Poultry farming remains one of the most popular agribusiness ventures in Kenya, especially layers farming for egg production.

Many farmers are often told that keeping 100 layers can generate up to KSh 15,000 per month. But how true is this?

This article breaks down the real costs and profits of running 100 commercial layers in Kenya over an 18-month cycle. The figures are based on current market prices for chicks, feed, vaccines, and eggs in 2025.

1. Infrastructure Costs (One-Time Investment)

A well-designed chicken house and basic equipment are essential for production.
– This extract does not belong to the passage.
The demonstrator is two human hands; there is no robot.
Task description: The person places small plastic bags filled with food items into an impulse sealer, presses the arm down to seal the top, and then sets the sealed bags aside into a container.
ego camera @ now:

By adopting a low-cost model, the total construction cost can be capped at KSh 50,000.

ItemCost (KSh)
Coop construction (100 birds capacity)50,000
Feeders (5 units)3,500
Drinkers (8 units)4,000
Nest boxes (10 units)5,000
Lighting system5,000
Total Infrastructure67,500

2. Operational Costs (18-Month Cycle)

These are the recurring costs from chick purchase to the end of the laying cycle.

ItemQuantity/RateCost (KSh)
Day-old chicks (100 @ 110 each, 10 bonus free)100 × 11011,000
Starter feed (200 kg × 80)16,000
Grower feed (600 kg × 62)37,200
Layer feed (2,700 kg × 68)183,600
Total Feed236,800
Vaccines (Newcastle ×2, Gumboro ×2, Fowl Pox, Fowl Typhoid)4,200
Medication2,000
Egg trays (500 pcs)15,000
Electricity10,000
Water6,000
Miscellaneous5,000
Total Operational Costs290,000

The total cost of rearing 100 layers is ksh 357,500 from day old to selling as Ex-Layers after a cycle of 18 months.

Read Also:Fertile Egg Secrets: Does a Rooster Really Matter?

3. Revenue Analysis

Egg production depends on feed quality, health, and management. With proper care, 100 layers can achieve an average production rate of 75%.

Revenue SourceCalculationAmount (KSh)
Egg sales945 trays × 285269,325
Sale of spent layers90 birds × 55049,500
Total Revenue318,825

4. Profitability Summary

First Cycle (with infrastructure)

  • Total Costs = 357,500
  • Revenue = 318,825
  • Net Result = –38,675 (loss)

Subsequent Cycles (infrastructure already paid)

  • Operational Costs = 290,000
  • Revenue = 318,825
  • Net Profit per cycle = 28,825
  • Average Monthly Profit (18 months) = KSh 1,601

After Depreciation

  • Coop + equipment lifespan: 10 years
  • Depreciation per cycle = 10,125
  • True Net per cycle = 18,700
  • Monthly = KSh 1,039

5. Profitability Comparison: 100 vs 300 vs 500 Layers

Enterprise SizeInfrastructure Cost (KSh)Operational Cost per Cycle (KSh)Revenue per Cycle (KSh)Net Profit per Cycle (KSh)Monthly Profit (KSh)
100 birds67,500290,000318,82528,825~1,600
300 birds~200,000~870,000~956,47586,475~4,800
500 birds~320,000~1,450,000~1,594,125144,125~8,000

Key Insight:
As the flock size increases, operational costs rise, but so does revenue.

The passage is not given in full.